Hacker News new | ask | show | jobs
by palmotea 489 days ago
> When US can't compete, they have to blackmail/steal/sanction to rescue their failed corporations. The same stealing accusation they level at China.

I'm glad the US is learning some positive lessons here. China has shown that joint ventures and forced technology transfers are the way to go, and the US has shown that an uncritical embrace of the free market/free trade sets you up on a glide path to national vulnerability and eventual irrelevance (while a few dudes get very rich in the process).

1 comments

"Free market" has disappeared from right wing political discourse for decades now. It was used to get both achieve desired deregulation and simultaneously regulatory capture to attain cartel/monopoly status in almost all markets.

The free trade era is definitely ending. I though Zeihan was nuts saying piracy and sea security would degrade back to mercantilist/privateer days, but it does appear that will happen especially with the Ukraine war showing littoral theater dominance of cheap drones.

Also, free trade and free seas was predicated on the US needing oil.
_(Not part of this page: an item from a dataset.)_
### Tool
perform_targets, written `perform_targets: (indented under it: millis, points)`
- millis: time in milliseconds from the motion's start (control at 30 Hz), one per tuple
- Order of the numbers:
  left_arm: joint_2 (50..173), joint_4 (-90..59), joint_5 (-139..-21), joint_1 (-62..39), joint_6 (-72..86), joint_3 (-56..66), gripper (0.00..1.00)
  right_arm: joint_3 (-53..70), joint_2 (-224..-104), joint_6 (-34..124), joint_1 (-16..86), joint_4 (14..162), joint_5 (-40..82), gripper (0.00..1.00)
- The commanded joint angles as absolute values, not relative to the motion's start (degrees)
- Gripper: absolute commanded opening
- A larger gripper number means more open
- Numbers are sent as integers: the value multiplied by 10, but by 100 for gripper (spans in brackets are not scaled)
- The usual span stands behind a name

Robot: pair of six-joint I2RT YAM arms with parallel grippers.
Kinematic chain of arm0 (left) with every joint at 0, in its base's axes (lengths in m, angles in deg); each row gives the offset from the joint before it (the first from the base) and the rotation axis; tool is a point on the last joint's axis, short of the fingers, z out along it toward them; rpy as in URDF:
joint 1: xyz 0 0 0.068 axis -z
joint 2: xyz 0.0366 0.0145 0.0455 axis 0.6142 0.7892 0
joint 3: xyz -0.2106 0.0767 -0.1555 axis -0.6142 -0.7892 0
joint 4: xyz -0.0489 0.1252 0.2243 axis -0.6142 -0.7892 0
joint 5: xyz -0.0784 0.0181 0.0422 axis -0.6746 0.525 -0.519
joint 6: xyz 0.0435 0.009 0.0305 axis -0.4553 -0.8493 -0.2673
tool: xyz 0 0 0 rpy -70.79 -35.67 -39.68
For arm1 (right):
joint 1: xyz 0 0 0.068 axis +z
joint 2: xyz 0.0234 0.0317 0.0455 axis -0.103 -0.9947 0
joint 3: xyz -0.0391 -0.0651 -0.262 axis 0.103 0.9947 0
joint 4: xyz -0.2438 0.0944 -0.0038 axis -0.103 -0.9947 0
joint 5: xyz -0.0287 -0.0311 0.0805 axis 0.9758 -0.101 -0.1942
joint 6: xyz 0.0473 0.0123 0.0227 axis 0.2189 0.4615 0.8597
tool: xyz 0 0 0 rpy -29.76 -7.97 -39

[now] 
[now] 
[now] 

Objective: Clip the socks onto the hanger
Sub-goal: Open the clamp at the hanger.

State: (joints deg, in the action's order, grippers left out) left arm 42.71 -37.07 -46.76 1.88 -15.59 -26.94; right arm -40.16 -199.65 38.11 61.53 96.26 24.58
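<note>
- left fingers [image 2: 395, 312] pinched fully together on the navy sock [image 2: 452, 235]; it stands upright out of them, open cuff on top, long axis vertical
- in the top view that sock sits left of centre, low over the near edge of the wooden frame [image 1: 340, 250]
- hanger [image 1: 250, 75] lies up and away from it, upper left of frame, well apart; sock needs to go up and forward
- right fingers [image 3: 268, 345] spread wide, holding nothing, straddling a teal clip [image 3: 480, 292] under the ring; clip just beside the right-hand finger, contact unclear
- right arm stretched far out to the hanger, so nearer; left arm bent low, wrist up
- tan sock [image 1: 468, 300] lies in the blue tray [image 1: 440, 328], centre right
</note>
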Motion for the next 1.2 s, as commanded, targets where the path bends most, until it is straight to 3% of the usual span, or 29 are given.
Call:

With shale oil, alt energy, and the rise of the EV, the strategic significance of oil will plummet over the next decade. Why have a dozen carrier groups? Why have three?
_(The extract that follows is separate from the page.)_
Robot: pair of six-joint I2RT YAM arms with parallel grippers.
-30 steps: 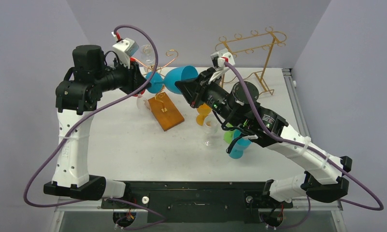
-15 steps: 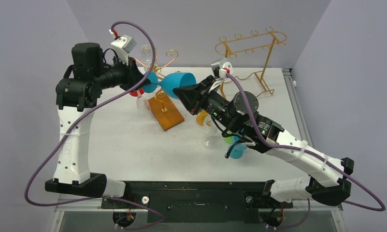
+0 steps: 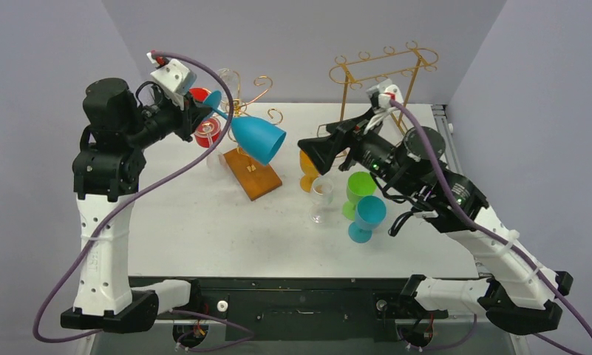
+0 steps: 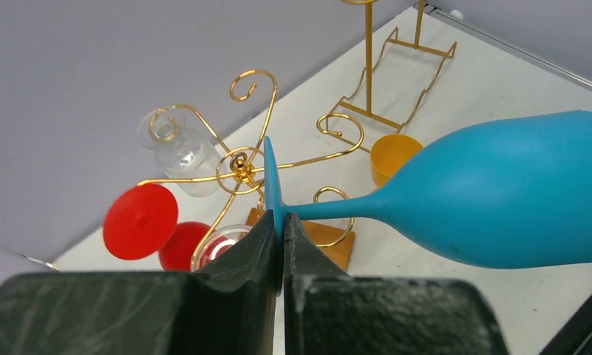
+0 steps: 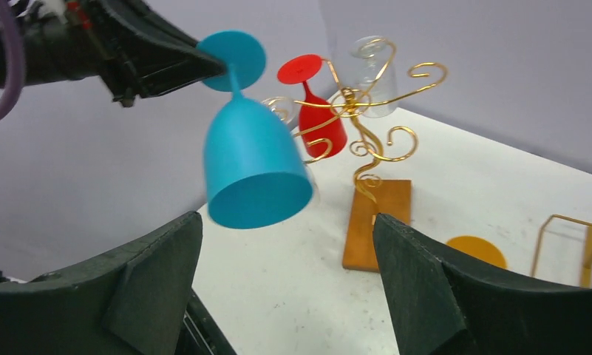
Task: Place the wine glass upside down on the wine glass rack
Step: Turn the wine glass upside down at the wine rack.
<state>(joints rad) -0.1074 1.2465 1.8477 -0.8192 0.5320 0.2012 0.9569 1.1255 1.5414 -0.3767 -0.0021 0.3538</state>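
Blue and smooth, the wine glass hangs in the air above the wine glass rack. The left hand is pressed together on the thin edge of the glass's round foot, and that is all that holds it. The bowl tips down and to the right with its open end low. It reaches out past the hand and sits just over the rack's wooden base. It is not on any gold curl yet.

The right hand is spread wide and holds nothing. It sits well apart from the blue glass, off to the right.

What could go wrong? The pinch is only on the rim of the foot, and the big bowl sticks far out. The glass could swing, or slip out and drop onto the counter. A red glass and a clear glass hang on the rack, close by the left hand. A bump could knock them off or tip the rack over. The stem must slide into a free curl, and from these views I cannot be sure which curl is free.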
> "Free market" has disappeared from right wing political discourse for decades now.

"Disappeared for decades" is pushing it, but I'd give you "reduced in prominence for a decade" (e.g. since Trump's rise).

That said, "an uncritical embrace of the free market/free trade" is still a pretty common stance on HN.

I don't remember the precise moment.

I think it died in the Bush years when there was oodles of money being spent on two wars and PartD medicare and the new Homeland Defense boondoggle.

There was a lot of money to be made off of the government in those days.